> [Problem details]
Records follow. Copy every line with "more".

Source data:
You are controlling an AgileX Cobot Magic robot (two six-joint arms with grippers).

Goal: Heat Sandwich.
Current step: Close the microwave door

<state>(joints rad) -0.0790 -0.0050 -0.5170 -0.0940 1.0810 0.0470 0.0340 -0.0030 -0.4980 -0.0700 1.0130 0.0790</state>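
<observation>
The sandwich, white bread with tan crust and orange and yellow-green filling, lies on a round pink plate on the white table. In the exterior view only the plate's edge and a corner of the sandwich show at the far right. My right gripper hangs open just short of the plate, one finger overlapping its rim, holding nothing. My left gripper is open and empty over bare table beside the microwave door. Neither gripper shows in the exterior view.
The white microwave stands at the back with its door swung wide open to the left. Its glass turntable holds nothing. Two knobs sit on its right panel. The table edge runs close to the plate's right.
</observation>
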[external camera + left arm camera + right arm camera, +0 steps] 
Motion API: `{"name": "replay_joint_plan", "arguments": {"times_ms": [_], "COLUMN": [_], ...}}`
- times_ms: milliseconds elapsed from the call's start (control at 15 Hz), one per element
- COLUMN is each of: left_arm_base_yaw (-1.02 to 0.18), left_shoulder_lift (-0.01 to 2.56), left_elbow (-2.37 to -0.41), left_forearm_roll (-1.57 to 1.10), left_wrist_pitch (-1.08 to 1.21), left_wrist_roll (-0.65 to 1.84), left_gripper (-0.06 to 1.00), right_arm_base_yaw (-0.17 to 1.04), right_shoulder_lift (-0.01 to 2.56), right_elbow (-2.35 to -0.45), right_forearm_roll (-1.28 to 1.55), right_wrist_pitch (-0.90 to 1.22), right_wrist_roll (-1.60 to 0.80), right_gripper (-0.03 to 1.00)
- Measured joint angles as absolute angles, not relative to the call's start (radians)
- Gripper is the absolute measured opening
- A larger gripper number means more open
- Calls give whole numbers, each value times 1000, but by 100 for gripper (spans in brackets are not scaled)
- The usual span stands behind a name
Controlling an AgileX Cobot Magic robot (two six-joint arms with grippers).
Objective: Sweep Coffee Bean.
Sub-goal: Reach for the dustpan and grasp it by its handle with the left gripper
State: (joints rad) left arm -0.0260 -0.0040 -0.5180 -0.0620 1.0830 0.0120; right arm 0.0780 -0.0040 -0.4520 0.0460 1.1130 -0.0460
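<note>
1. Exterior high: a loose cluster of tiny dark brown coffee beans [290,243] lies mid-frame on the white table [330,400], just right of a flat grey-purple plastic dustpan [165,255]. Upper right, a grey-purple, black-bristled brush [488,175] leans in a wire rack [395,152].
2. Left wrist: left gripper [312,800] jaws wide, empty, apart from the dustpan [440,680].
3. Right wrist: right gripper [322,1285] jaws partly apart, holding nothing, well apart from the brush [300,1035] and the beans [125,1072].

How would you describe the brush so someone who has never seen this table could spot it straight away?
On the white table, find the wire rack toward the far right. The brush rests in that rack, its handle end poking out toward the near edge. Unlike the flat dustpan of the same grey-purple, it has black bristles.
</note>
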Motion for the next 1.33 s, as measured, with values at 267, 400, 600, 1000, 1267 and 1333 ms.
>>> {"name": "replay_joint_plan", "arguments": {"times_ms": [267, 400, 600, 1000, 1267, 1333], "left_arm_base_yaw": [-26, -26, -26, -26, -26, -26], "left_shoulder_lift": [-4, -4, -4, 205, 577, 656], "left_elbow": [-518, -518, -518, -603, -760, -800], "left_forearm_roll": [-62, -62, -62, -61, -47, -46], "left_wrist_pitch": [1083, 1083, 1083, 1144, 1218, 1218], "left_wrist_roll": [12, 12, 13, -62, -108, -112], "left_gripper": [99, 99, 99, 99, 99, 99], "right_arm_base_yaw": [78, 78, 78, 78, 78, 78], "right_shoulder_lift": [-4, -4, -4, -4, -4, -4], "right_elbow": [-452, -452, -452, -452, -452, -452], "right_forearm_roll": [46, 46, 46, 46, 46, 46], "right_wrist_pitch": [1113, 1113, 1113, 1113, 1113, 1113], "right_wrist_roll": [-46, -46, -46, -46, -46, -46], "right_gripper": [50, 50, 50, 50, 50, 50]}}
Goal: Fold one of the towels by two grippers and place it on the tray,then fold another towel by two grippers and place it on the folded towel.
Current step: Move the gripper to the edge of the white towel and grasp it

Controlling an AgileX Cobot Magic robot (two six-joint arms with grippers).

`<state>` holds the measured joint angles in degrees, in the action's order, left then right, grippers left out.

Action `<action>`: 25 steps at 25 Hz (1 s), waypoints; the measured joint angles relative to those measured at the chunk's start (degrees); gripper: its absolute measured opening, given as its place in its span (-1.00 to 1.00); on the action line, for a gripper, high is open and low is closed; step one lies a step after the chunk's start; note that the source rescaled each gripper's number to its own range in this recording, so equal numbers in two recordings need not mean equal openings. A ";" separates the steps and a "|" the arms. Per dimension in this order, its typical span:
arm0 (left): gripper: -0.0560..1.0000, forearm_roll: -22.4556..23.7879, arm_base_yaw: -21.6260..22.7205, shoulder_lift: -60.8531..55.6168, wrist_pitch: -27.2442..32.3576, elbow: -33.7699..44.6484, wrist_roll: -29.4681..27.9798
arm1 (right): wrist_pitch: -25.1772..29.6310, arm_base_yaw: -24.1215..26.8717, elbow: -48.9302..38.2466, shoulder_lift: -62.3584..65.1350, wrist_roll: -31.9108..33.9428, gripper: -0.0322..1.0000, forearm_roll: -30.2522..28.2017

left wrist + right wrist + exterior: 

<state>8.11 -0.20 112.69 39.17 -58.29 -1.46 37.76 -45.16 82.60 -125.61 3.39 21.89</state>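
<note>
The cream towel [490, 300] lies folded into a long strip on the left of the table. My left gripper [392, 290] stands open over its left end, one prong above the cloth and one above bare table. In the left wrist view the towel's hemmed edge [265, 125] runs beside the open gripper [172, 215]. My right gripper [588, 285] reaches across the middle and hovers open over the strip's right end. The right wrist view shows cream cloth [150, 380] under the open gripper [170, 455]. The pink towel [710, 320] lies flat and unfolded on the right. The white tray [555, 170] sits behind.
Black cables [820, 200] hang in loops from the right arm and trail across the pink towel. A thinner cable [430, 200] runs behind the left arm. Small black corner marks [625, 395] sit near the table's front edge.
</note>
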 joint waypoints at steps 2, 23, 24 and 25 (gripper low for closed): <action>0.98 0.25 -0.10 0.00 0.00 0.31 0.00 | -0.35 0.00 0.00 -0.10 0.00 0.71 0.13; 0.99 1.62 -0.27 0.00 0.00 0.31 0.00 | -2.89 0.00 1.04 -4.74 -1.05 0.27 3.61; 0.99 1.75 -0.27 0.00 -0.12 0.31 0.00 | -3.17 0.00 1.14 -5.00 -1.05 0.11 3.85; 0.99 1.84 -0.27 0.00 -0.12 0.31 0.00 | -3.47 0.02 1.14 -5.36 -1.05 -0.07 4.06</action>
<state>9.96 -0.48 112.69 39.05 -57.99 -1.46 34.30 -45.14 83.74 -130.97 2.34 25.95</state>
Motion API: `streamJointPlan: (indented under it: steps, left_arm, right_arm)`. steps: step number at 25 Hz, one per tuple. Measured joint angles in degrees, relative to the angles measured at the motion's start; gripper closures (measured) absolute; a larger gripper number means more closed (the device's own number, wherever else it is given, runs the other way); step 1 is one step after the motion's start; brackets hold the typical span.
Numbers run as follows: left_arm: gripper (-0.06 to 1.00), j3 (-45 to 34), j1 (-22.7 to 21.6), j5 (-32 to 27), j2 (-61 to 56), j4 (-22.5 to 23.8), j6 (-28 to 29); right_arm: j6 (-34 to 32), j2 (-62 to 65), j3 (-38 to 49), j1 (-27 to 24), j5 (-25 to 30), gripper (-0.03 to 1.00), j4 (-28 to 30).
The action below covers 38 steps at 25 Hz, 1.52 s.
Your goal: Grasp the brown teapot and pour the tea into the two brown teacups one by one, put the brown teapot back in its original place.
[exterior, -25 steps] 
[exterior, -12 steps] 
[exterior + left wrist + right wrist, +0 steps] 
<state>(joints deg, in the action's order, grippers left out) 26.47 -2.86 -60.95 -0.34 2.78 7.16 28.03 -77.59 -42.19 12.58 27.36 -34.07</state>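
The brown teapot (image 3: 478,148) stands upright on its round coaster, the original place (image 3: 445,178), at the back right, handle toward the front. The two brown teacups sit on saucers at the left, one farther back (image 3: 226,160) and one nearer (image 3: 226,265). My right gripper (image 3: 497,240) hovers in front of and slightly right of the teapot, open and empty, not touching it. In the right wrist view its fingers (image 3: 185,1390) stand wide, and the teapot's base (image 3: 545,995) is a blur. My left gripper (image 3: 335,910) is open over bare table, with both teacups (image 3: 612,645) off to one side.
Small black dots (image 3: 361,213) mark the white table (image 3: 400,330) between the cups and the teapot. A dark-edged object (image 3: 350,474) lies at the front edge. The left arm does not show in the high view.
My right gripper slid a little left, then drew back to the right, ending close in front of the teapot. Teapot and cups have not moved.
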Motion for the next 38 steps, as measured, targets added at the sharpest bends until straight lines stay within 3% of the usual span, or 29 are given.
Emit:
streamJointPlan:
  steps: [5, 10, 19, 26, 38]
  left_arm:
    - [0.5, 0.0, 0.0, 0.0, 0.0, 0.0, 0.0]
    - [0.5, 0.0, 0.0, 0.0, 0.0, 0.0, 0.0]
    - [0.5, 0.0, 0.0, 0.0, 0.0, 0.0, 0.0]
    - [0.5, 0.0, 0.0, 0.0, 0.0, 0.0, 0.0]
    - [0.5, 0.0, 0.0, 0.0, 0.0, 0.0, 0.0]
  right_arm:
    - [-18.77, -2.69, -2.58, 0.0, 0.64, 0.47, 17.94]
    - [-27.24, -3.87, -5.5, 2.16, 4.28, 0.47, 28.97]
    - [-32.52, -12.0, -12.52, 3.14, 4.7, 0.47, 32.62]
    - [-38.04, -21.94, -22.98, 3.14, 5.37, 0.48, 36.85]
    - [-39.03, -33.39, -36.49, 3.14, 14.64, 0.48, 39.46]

> [Answer below]
- A larger gripper number means more open
Motion API: `streamJointPlan: (indented under it: steps, left_arm, right_arm)`. steps: step number at 25 Hz, one per tuple. Measured joint angles in degrees, relative to the angles measured at the motion's start; gripper closures (measured) absolute; a larger gripper number means more closed (the device's own number, wherever else it is given, runs the other way); step 1 is one step after the motion's start; brackets hold the typical span.

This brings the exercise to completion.